> What you need to do
All of the data, from the first line to the last, should be reproduced without alteration.

> Given data
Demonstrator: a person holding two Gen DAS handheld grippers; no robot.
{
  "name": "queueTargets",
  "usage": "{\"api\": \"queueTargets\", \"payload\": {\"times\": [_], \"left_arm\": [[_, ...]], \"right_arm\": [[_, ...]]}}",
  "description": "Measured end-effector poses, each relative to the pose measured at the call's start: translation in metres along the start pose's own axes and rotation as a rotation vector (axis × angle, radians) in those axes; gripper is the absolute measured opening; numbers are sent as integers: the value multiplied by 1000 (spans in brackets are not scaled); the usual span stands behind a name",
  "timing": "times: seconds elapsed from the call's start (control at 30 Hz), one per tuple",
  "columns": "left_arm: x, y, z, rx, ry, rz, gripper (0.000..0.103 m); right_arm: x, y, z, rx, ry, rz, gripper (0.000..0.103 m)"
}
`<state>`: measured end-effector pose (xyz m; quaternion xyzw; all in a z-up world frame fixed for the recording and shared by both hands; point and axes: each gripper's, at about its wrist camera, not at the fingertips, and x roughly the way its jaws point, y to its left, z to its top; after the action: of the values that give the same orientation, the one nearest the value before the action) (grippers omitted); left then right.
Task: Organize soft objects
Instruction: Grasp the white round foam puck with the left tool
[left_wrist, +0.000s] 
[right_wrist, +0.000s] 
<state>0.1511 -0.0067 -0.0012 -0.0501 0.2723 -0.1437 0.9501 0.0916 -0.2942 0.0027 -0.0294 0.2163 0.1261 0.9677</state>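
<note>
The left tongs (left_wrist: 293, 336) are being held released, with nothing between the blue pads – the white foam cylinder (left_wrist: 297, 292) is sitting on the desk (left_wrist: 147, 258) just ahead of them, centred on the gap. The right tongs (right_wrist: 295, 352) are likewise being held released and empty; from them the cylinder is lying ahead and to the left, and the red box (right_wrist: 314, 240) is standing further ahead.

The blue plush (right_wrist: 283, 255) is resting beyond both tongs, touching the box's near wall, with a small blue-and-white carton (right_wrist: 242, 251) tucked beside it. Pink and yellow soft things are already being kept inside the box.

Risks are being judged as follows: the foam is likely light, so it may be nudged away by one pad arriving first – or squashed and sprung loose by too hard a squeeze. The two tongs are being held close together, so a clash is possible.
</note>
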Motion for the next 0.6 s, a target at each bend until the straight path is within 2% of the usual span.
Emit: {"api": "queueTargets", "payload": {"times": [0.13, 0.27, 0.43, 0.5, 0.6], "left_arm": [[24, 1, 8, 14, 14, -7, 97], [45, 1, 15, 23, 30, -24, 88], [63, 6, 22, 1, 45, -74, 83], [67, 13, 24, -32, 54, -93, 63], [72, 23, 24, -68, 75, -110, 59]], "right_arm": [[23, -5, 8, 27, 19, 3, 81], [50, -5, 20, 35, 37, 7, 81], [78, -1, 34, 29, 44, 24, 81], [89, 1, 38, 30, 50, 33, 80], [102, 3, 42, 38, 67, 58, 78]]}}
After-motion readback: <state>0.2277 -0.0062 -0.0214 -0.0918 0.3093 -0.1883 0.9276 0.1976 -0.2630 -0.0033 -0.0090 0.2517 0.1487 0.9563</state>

> Answer to this task
Demonstrator: a person holding two Gen DAS handheld grippers; no robot.
{
  "name": "queueTargets",
  "usage": "{\"api\": \"queueTargets\", \"payload\": {\"times\": [_], \"left_arm\": [[_, ...]], \"right_arm\": [[_, ...]]}}",
  "description": "Measured end-effector poses, each relative to the pose measured at the call's start: translation in metres along the start pose's own axes and rotation as a rotation vector (axis × angle, radians) in those axes; gripper is the absolute measured opening; numbers are sent as integers: the value multiplied by 1000 (spans in brackets are not scaled); the usual span stands behind a name",
  "timing": "times: seconds elapsed from the call's start (control at 30 Hz), one per tuple",
  "columns": "left_arm: x, y, z, rx, ry, rz, gripper (0.000..0.103 m); right_arm: x, y, z, rx, ry, rz, gripper (0.000..0.103 m)"
}
`<state>`: measured end-effector pose (xyz m; quaternion xyzw; all in a z-up world frame fixed for the recording and shared by both hands; point and axes: each gripper's, at about its wrist camera, not at the fingertips, and x roughly the way its jaws point, y to its left, z to its top; after the action: of the values that give the same orientation, the one nearest the value before the action) (grippers omitted); left then right.
Task: Organize soft objects
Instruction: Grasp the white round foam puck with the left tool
[left_wrist, +0.000s] 
[right_wrist, +0.000s] 
<state>0.1511 -0.0067 -0.0012 -0.0501 0.2723 -0.1437 0.9501 0.0916 -0.2942 0.0027 -0.0294 0.2163 0.1261 0.9677</state>
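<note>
The left tongs (left_wrist: 293, 336) are being held released, with nothing between the blue pads – the white foam cylinder (left_wrist: 297, 292) is sitting on the desk (left_wrist: 147, 258) just ahead of them, centred on the gap. The right tongs (right_wrist: 295, 352) are likewise being held released and empty; from them the cylinder is lying ahead and to the left, and the red box (right_wrist: 314, 240) is standing further ahead.

The blue plush (right_wrist: 283, 255) is resting beyond both tongs, touching the box's near wall, with a small blue-and-white carton (right_wrist: 242, 251) tucked beside it. Pink and yellow soft things are already being kept inside the box.

Risks are being judged as follows: the foam is likely light, so it may be nudged away by one pad arriving first – or squashed and sprung loose by too hard a squeeze. The two tongs are being held close together, so a clash is possible.
</note>
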Motion for the next 0.6 s, a target at each bend until the straight path is within 2% of the usual span.
Emit: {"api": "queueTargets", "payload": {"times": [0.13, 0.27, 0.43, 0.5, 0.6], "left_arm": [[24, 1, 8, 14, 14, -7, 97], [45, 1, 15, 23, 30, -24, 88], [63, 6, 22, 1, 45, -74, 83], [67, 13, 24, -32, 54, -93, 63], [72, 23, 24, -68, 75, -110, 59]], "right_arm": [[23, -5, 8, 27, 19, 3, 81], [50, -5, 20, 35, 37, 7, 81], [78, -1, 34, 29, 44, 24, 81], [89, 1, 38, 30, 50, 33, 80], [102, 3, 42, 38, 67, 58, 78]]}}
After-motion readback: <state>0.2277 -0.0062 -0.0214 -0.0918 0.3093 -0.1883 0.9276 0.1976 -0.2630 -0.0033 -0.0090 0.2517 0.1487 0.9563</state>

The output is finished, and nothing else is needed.